Hannah of Kentucky - James Otis |
"And, as we are anxious to concur in every respect with our brethren of the United Colonies, for our just rights and privileges, as far as our infant settlement and remote situation will admit of, we humbly expect and implore to be taken under the protection of the honorable Convention of the Colony of Virginia, of which we can-not help thinking ourselves still a part, and request your kind interposition in our behalf, that we may not suffer under the rigorous demands and impositions of the gentlemen styling themselves Proprietors, who, the better to eject their oppressive designs, have given them the color of a law, enacted by a score of men, artfully picked from the few adventurers who went to see the country last summer, overawed by the presence of Mr. Henderson."

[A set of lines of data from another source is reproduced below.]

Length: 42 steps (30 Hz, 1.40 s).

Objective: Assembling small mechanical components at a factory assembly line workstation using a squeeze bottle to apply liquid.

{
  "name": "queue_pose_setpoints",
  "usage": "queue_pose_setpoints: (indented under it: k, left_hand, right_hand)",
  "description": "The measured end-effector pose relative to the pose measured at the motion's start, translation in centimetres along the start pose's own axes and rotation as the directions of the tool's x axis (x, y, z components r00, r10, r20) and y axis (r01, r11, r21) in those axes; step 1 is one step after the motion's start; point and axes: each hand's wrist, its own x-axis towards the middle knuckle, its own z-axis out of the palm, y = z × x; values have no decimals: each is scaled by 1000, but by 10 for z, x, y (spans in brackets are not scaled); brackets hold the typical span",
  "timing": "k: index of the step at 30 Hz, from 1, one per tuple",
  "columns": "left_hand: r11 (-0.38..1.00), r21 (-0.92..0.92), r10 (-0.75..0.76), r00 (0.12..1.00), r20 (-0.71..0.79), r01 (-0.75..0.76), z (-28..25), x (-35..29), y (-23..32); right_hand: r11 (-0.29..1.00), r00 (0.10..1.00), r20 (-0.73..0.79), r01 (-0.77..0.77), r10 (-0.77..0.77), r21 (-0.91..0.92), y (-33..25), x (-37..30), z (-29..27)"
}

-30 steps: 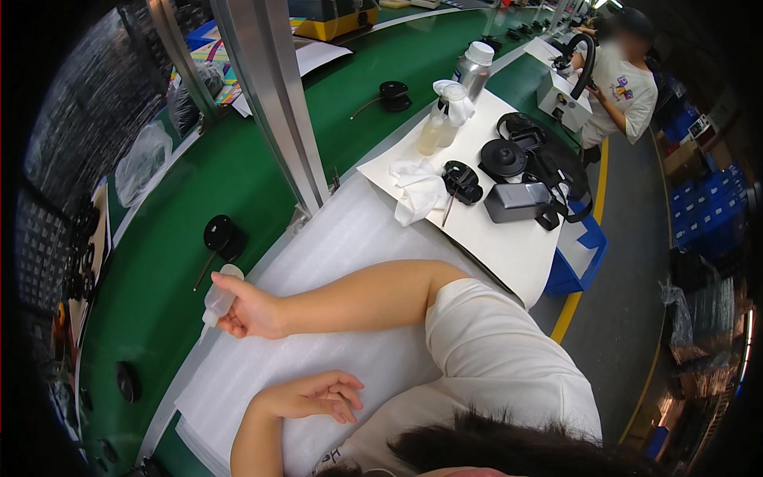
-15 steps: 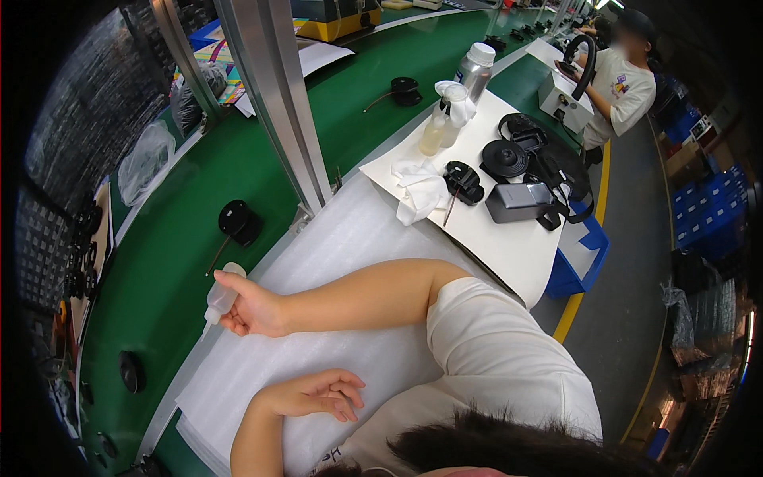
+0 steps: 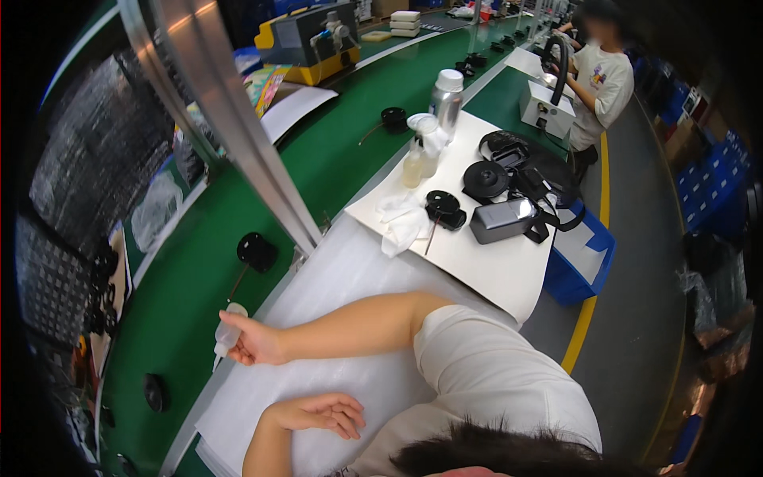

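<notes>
My right hand [image 3: 258, 342] is wrapped round a small translucent squeeze bottle [image 3: 228, 335]. The bottle is tilted, its thin nozzle pointing down over the edge of the white-covered work surface [image 3: 318, 274] beside the green belt. Closer to my body, my left hand [image 3: 326, 413] hovers above the white sheet with loosely bent fingers and nothing in it. Just beyond the bottle, a black round part [image 3: 257, 252] with a thin stem lies on the green belt [image 3: 199, 278]. Another black disc-shaped part [image 3: 156, 393] sits nearer on the belt.
A metal post [image 3: 238, 119] rises by the belt. On a white board [image 3: 493, 278] stand a silver bottle [image 3: 447, 99], a spray bottle [image 3: 413, 167], a white cloth [image 3: 405, 222], a grey box [image 3: 502, 220] and black gear. A co-worker [image 3: 600, 75] stands beyond a grey machine [image 3: 548, 107].
The whole view has shifted, so most things sit lower in the picture. My left fingers have curled closer together. The squeeze bottle stays in my right hand.
</notes>
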Motion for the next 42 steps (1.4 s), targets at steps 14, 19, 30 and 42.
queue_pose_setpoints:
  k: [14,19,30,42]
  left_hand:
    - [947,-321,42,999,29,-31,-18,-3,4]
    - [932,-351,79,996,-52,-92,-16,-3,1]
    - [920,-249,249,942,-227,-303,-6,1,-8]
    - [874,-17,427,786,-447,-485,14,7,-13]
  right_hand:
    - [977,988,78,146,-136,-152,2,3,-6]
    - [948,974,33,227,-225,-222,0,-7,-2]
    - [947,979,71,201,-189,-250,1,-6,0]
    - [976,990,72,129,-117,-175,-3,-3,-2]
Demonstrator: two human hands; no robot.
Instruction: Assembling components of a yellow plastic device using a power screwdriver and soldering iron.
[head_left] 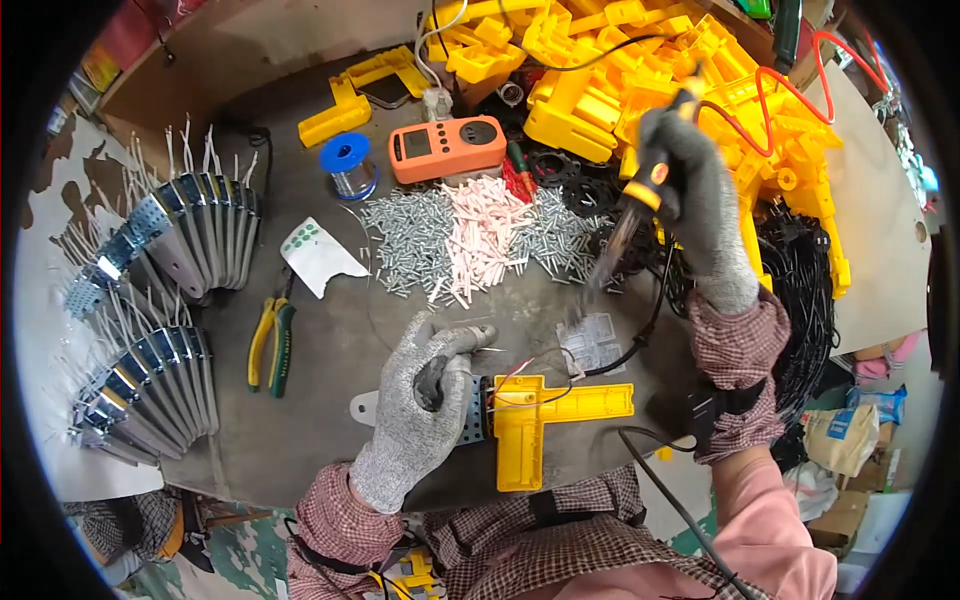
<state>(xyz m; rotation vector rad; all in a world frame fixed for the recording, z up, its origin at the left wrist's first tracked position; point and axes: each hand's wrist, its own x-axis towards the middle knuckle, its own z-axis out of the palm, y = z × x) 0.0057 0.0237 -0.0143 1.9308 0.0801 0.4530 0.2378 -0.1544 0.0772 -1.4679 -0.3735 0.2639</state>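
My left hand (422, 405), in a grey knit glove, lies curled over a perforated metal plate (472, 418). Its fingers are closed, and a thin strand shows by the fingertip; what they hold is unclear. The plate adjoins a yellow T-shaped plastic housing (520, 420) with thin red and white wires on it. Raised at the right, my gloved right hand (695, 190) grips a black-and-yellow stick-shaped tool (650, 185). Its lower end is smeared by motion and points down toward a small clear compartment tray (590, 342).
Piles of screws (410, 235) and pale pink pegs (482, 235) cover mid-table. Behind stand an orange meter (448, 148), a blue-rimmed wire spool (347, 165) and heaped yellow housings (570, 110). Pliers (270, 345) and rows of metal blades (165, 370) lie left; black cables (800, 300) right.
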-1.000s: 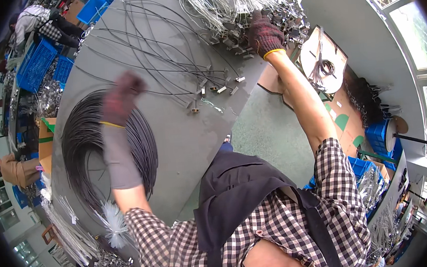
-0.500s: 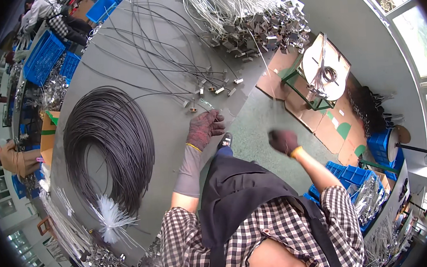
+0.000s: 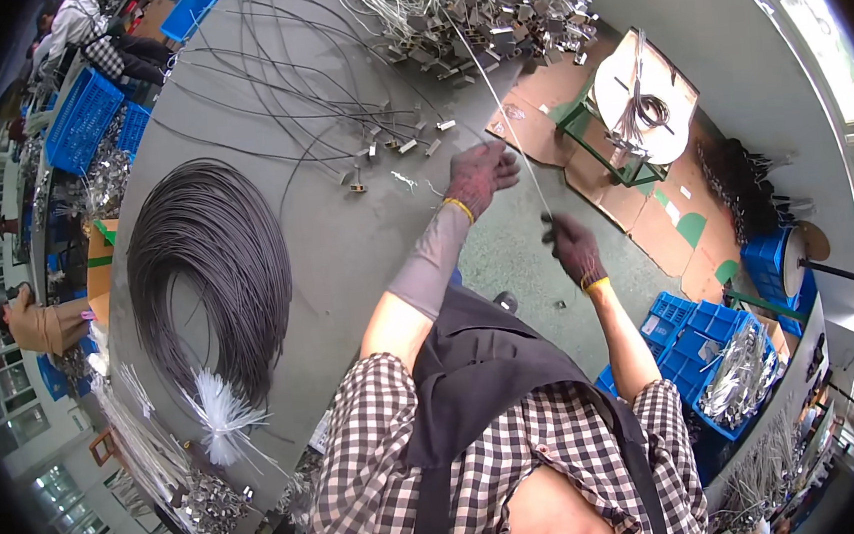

I distinctly remember that part of it because Jemima used to laugh over the idea of calling ourselves an “infant” settlement. She said that if the people of Virginia could see some of our dandy rufflers standing on a stump crowing like a cock because of having beaten another at wrestling or leaping, they would think we were indeed healthy infants.
Father believes that some of the language in the petition was too strong, because Colonel Boone and Mr. Harrod were among those "artfully picked"; but neither of the men seemed to think there was any-thing disrespectful in such words, and actually signed the petition.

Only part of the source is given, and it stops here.